The biceps femoris muscle of the leg derives its name from having two heads of origin, long and short.
The long head arises from the medial facet on the ischial tuberosity in continuity with the tendon of origin of semitendinosus. The long head passes inferiorly to join the short head. By virtue of this origin alone, biceps femoris qualifies as a hamstring muscle.
The short head originates from the lateral lip of the middle third of the linea aspera and the lateral supracondylar line of the femur. Initially it is aponeurotic.

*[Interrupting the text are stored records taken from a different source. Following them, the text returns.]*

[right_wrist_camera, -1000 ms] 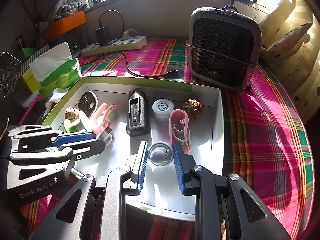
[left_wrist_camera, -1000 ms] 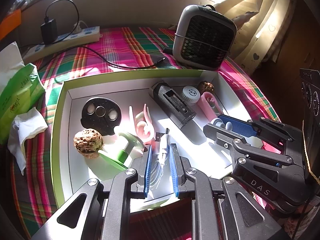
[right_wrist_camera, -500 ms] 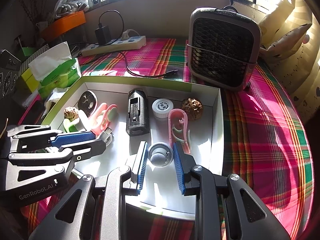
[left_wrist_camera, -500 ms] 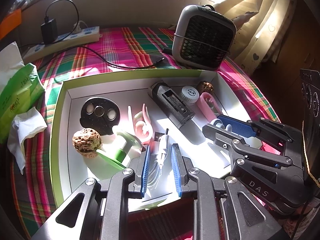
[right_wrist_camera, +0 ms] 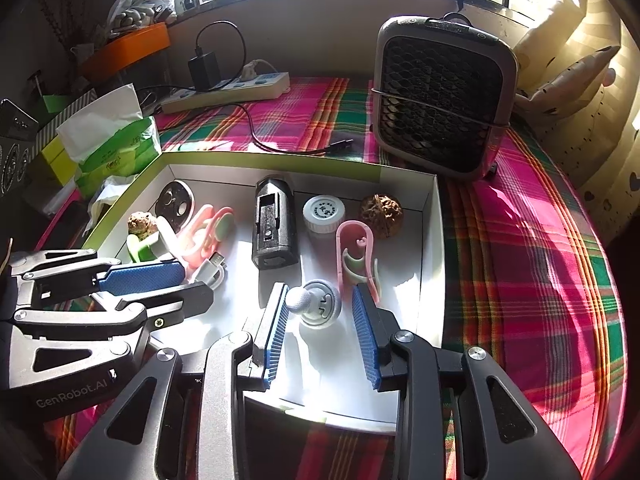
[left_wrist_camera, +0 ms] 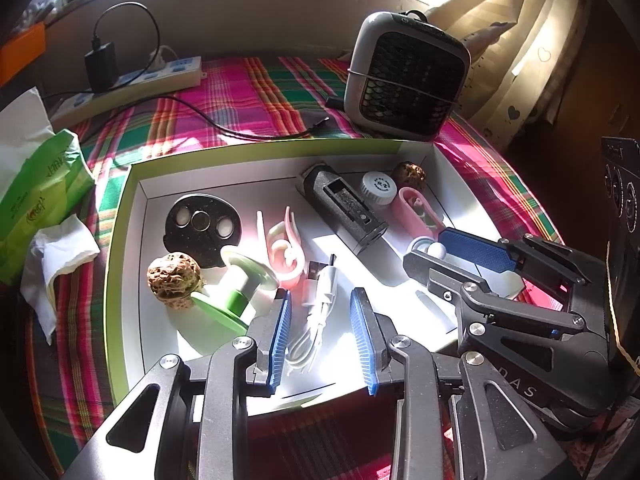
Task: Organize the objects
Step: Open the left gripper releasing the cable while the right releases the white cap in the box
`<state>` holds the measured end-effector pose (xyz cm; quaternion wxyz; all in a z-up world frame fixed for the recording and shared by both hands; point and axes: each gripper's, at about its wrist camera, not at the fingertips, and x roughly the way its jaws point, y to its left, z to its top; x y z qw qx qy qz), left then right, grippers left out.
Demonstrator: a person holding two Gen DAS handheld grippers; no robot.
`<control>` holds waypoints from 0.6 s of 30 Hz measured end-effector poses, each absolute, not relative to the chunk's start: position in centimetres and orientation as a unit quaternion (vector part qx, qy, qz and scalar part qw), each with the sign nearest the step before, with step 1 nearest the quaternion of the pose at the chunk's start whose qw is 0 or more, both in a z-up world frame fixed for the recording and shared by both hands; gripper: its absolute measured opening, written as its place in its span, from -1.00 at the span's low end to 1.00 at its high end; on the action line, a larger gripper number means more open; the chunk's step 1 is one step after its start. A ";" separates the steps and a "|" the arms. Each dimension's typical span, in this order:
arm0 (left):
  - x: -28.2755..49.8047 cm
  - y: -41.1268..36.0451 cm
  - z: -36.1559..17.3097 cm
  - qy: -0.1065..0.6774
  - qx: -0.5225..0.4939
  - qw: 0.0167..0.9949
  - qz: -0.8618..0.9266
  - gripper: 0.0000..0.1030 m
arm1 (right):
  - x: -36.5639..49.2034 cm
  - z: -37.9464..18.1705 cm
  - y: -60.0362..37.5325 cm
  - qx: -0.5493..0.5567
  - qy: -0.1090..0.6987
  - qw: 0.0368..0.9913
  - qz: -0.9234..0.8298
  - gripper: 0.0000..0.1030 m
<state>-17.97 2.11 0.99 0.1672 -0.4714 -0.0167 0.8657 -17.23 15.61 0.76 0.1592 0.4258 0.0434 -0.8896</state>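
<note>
**Both grippers let go inside the box**

A shallow white box (left_wrist_camera: 120,240) with a green rim sits on a plaid-covered table (right_wrist_camera: 520,260). Both grippers point down into it, side by side.

The left gripper (left_wrist_camera: 320,332) had its blue jaws pressed on a coiled white cable (left_wrist_camera: 316,312) a second ago. The jaws have just been opening and now stand apart, with a clear gap on each side of the cable, which lies loose on the box floor between them.

The right gripper (right_wrist_camera: 320,320) earlier had its jaws closed against a small round white knob (right_wrist_camera: 318,304). Those jaws have also just been opening; the knob rests on the box floor between them, close to the left pad, and seems no longer squeezed.

Neither gripper has shifted from its earlier spot. The rest of the box looks unchanged: two walnuts, one near the left wall (left_wrist_camera: 174,280), a black block (right_wrist_camera: 274,224), a white cap (right_wrist_camera: 323,210), pink clips (right_wrist_camera: 354,252) and a green spool (left_wrist_camera: 236,288). A small fan (right_wrist_camera: 440,100) stands behind the box.
</note>
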 end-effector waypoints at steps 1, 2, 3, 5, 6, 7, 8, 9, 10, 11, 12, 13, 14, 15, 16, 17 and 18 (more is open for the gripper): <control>-17.9 2.1 1.1 -0.016 -0.471 0.166 0.866 -0.44 | -17.2 0.8 15.7 0.426 0.042 0.159 -0.890 -0.29; -17.7 2.1 1.2 -0.015 -0.471 0.166 0.866 -0.43 | -17.2 0.8 15.7 0.425 0.041 0.158 -0.890 -0.29; -17.6 2.2 1.3 -0.015 -0.468 0.166 0.868 -0.40 | -17.1 0.9 15.8 0.425 0.040 0.159 -0.890 -0.29; -17.4 2.2 1.6 -0.013 -0.463 0.164 0.871 -0.37 | -17.0 1.0 15.8 0.423 0.040 0.158 -0.891 -0.29; -17.3 2.3 1.6 -0.014 -0.462 0.163 0.872 -0.36 | -17.0 1.1 15.8 0.422 0.040 0.157 -0.892 -0.29; -17.2 2.2 1.7 -0.014 -0.461 0.159 0.873 -0.36 | -16.9 1.2 15.8 0.422 0.040 0.156 -0.892 -0.29; -17.1 2.2 1.8 -0.012 -0.460 0.156 0.874 -0.36 | -16.8 1.2 15.8 0.420 0.041 0.155 -0.893 -0.29; -16.9 2.2 1.9 -0.011 -0.459 0.152 0.876 -0.36 | -16.7 1.3 15.8 0.419 0.042 0.152 -0.894 -0.26; -16.7 2.1 2.0 -0.010 -0.457 0.148 0.877 -0.36 | -16.6 1.4 15.8 0.418 0.042 0.150 -0.895 -0.16; -16.5 2.1 2.1 -0.010 -0.454 0.145 0.879 -0.36 | -16.4 1.4 15.8 0.416 0.041 0.149 -0.896 -0.12; -16.3 2.1 2.2 -0.010 -0.452 0.143 0.881 -0.36 | -16.2 1.5 15.8 0.414 0.039 0.149 -0.897 -0.09; -16.1 2.0 2.3 -0.009 -0.449 0.140 0.882 -0.36 | -16.1 1.6 15.9 0.414 0.037 0.148 -0.897 -0.09; -15.8 2.0 2.5 -0.007 -0.446 0.135 0.885 -0.36 | -16.0 1.7 15.9 0.413 0.036 0.148 -0.898 -0.09; -15.6 2.0 2.6 -0.005 -0.443 0.132 0.887 -0.36 | -15.8 1.7 15.9 0.412 0.035 0.148 -0.898 -0.09; -15.4 2.0 2.7 -0.005 -0.441 0.131 0.888 -0.36 | -15.6 1.9 15.9 0.410 0.035 0.147 -0.899 -0.09; -15.2 1.9 2.7 -0.007 -0.442 0.131 0.888 -0.36 | -15.4 2.0 15.9 0.408 0.036 0.147 -0.900 -0.09; -15.0 1.9 2.8 -0.008 -0.440 0.128 0.889 -0.36 | -15.2 2.1 15.9 0.405 0.037 0.146 -0.902 -0.09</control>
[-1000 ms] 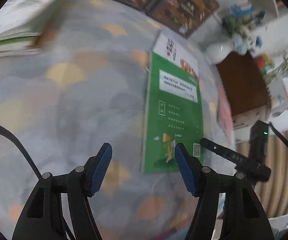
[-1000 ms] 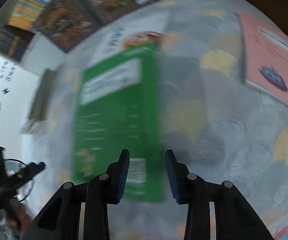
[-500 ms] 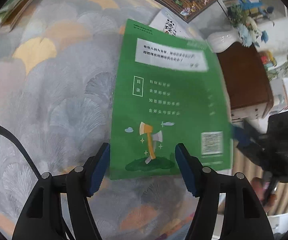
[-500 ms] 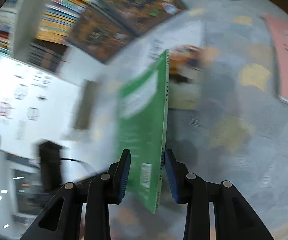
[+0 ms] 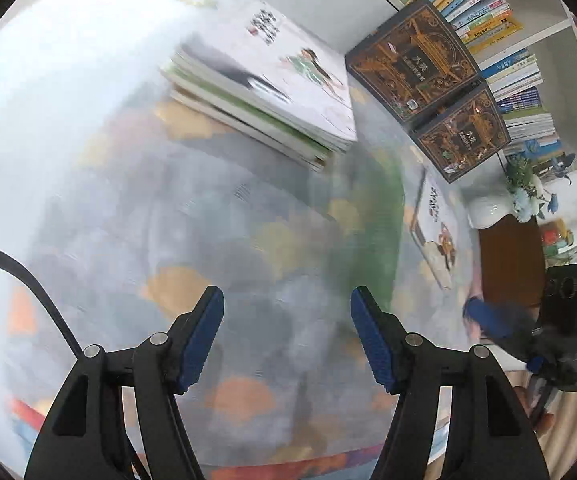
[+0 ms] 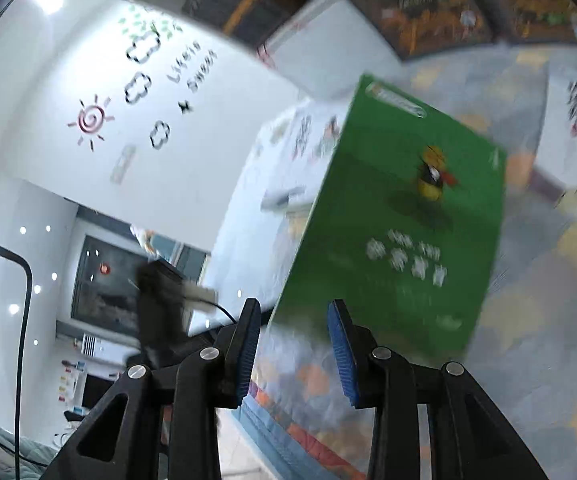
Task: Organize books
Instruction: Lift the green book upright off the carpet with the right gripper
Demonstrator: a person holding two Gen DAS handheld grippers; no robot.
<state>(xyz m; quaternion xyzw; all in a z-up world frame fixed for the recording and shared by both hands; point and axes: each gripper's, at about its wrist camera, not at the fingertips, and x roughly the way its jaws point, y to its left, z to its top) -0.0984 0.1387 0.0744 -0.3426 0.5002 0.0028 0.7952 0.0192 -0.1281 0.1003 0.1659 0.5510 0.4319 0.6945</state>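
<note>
Two hand-held grippers work over a grey rug (image 5: 216,208) patterned with pale yellow and orange fans. The right gripper (image 6: 292,344) has a green book (image 6: 404,240) lifted off the rug, tilted, its lower edge passing between the narrowly spaced blue pads; whether they press it is too blurred to tell. Its cover shows a small yellow figure and unreadable white characters. The left gripper (image 5: 286,336) stands about half open with nothing between its fingers. A stack of books (image 5: 264,96) lies ahead. The wall (image 6: 136,120) reads "Life is Sweet".
</note>
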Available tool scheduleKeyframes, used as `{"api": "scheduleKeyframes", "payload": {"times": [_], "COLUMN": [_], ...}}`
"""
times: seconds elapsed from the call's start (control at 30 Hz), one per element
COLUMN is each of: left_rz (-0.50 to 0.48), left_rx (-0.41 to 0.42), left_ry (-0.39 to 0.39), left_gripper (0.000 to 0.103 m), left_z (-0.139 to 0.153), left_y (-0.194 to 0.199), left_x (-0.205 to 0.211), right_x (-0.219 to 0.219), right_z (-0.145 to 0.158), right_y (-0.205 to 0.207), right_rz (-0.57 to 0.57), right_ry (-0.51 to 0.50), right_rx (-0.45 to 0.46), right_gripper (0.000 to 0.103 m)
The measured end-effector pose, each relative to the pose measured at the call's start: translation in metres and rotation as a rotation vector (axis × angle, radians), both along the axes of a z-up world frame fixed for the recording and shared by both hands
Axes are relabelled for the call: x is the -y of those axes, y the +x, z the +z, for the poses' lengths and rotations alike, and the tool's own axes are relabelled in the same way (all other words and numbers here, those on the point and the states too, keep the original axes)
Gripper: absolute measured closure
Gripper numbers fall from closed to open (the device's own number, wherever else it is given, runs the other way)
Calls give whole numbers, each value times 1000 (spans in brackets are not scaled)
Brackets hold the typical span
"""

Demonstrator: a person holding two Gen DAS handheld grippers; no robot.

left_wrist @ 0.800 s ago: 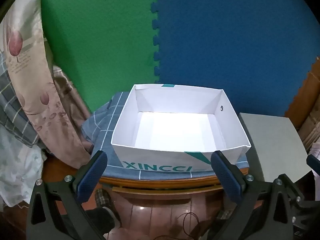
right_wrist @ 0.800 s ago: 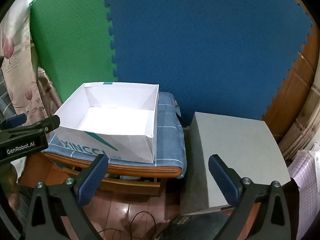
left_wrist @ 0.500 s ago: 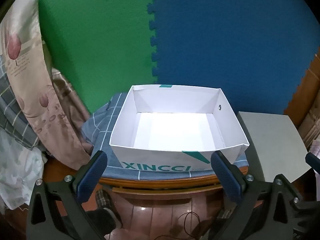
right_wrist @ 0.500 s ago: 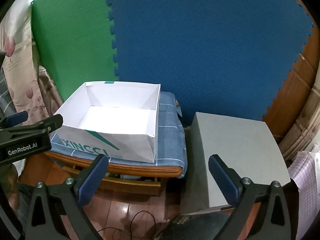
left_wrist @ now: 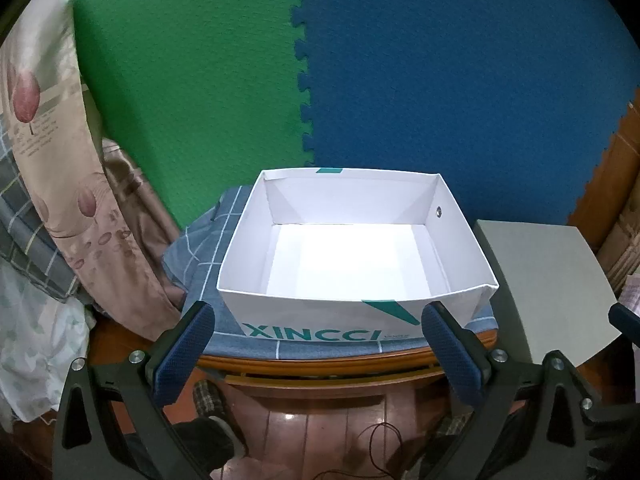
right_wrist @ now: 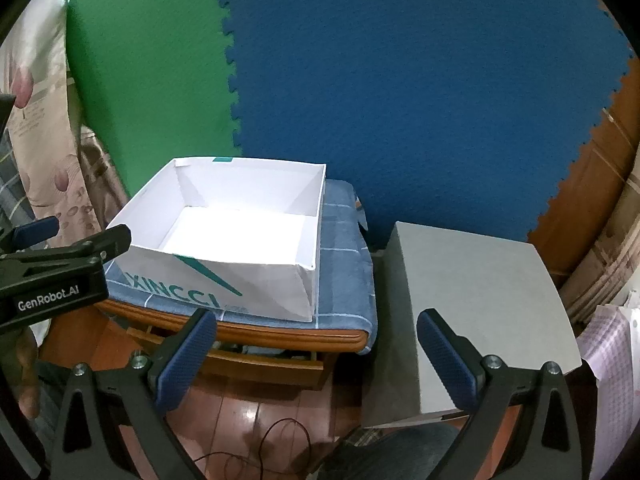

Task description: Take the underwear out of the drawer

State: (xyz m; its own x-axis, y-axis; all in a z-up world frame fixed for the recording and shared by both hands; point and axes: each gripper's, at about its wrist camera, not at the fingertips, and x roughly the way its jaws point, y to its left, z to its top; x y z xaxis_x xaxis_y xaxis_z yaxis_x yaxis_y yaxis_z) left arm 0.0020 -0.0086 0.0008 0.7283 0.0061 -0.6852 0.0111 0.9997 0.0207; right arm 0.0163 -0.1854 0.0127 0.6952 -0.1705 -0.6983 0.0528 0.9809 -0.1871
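White box (left_wrist: 356,322) w/ teal lettering sitting on blue plaid cloth (right_wrist: 344,276); grey box (right_wrist: 480,304) standing just beside; green & blue foam mats (left_wrist: 440,80) lining wall behind.

An open paper box (left_wrist: 356,252) sat on a checked cloth (left_wrist: 200,248) that covered a low wooden table (left_wrist: 328,364). Behind the table, two foam mats (left_wrist: 440,80) stood joined side by side against the wall. A flat-topped cabinet (right_wrist: 472,280) stood just beside the table on its right. A floral curtain (left_wrist: 44,128) hung to the left of the table, with bedding (left_wrist: 32,312) below it. A partly open drawer (right_wrist: 264,356) lay under the tabletop. A thin cable (right_wrist: 280,436) lay on the floor before the table.
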Motion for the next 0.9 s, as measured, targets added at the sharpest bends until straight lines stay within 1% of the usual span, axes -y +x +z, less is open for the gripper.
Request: {"api": "scheduleKeyframes", "payload": {"times": [0.9], "left_rz": [1], "left_rx": [-3], "left_ry": [2], "left_gripper": [1], "left_z": [0], "left_y": [-1], "left_x": [2], "right_x": [-6], "right_z": [-4], "right_y": [2], "right_rz": [33], "right_ry": [-15], "right_rx": [-19], "right_gripper": [0]}}
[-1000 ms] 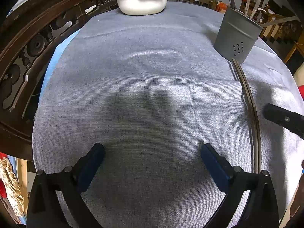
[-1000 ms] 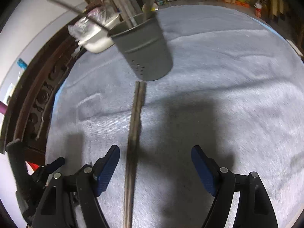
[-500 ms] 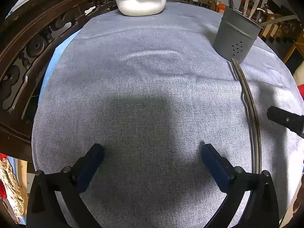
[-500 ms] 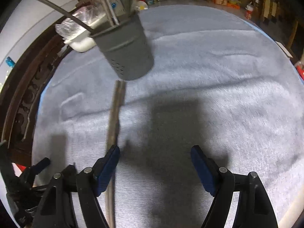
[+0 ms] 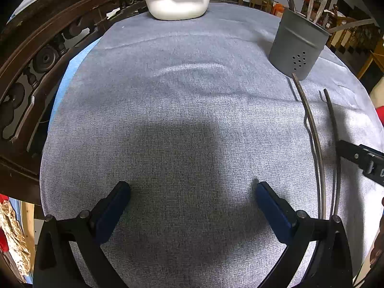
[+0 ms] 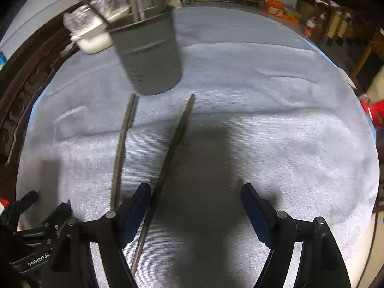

Upon union of the two heads, biceps femoris passes inferolaterally across the knee to insert into:
- the head of the fibula around the styloid process; the tendon envelopes the fibular collateral ligament
- the fibular collateral ligament
- lateral tibial condyle
Biceps femoris has several actions:
- long head alone: extension of the hip joint
- both heads:
- flexion of knee joint
- lateral rotation of lower leg at knee joint
The nerve supply of biceps femoris reflects the fact that the short head develops in the flexor compartment of the thigh - it is innervated by the common peroneal branch of the sciatic nerve (L5, S1). The long head is innervated by the tibial branch of the sciatic nerve (L5, S1).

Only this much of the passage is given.